The transfer portal may be a game changer in this area, and Otzelberger’s success at Iowa State shows the power of this. His team had by far the most turnover of any of these 5, and this may become the norm with high-major coaching changes. However, Louisville does not appear to be bringing in many new faces next season. They currently have only 1 transfer projected to play any impactful minutes (Brandon Huntley-Hatfield) and have just 2 freshmen, 1 of whom was signed by the previous staff. It appears that season 1 of the Payne era is going to feature many of Chris Mack’s players.
A surprising source of improvement…offensive boards?
Many of the new coaches brought key parts of their philosophy into their new roles, and built success on that. This isn’t something we can evaluate with Payne, as he has never been a head coach. All 5 coaches in our examplesabove had coached in D-1 before and had track records. There was 1 area where most of our teams showed common improvement, however. In every single case I listed above, the team showed massive improvement in offensive rebounding compared to the year before. Every team improved at least 74 spots in the national rankings for offensive rebounding. In several cases, this was the largest source of offensive improvement. It would be odd for 5 different coaches to all decide to emphasize this, and the coaches did not have a shared history of coaching strong offensive rebounding teams. What’s more, the personnel did not change significantly in many of these cases. Sometimes it was big men who improved their offensive rebounding, but more frequently it was guards and wings who went from nearly invisible on the offensive boards to competent.
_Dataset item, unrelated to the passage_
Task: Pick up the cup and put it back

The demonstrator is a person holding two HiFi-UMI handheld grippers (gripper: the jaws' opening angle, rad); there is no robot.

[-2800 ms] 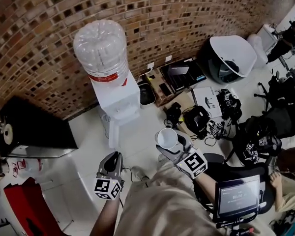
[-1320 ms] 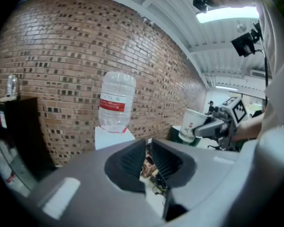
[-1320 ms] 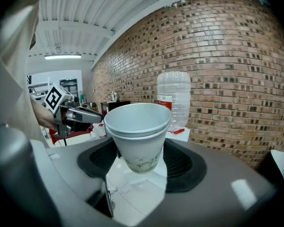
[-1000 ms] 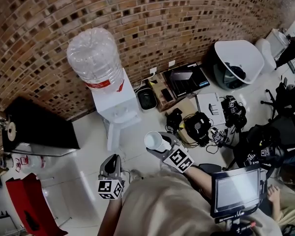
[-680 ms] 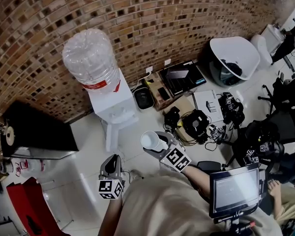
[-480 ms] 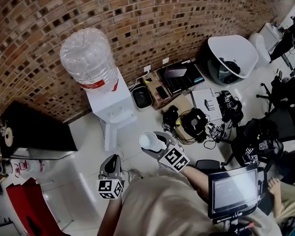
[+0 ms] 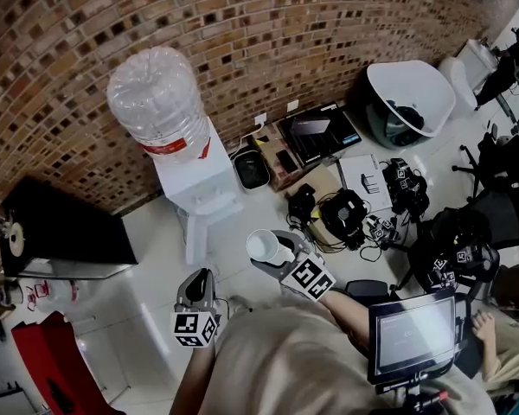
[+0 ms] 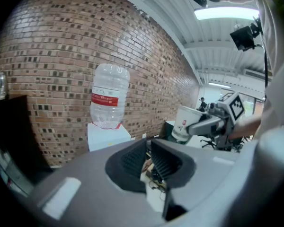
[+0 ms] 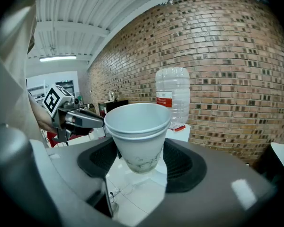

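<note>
Right hand-held gripper pinching the white paper cup by its sides; cup upright, mouth up, held in the air above the floor, apart from the water dispenser at the brick wall; left hand-held gripper beside it, jaws drawn almost together, nothing between them.

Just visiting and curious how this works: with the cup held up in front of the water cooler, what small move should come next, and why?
Probably ease the right gripper slightly forward and down toward the water cooler, to start putting the cup back. The cup sits upright, clamped between the jaws, resting on nothing. The left gripper is shut and empty.
</note>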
This may bode well for Kenny Payne for 3 reasons. First, Louisville was very bad in this eras last season and has room to improve. They finished 197th in offensive rebound rate per KenPom; with typical improvement they may be in the top 100. Second, the roster Payne has assembled should have some potential in this area. While there aren’t many guards, there sure is a lot of length. With a plethora of 6’6” to 6’8” wings, Louisville should have the size to corral some offensive rebounds. Lastly, Kenny Payne’s most recent college coaching stop was at a school that tends to prioritize offensive rebounding. Kentucky has never been outside the top 100 in offensive rebounding under John Calipari, and in the top 12 7 times in 13 seasons. Kenny Payne had a front row seat for much of this, so it stands to reason that he might follow that playbook.
Given the recent history of coaches in a similar position to Kenny Payne, it seems reasonable to think that Louisville could contend for an NCAA Tournament bid by year 2 at the latest. If they are to surprise this season and sneak into the field, offensive improvement from returnees and a huge jump in offensive rebounding could reasonably be expected to be the catalysts. Last season’s results don’t offer a lot of optimism, but the recent history of similar changes show that improvement can come quickly.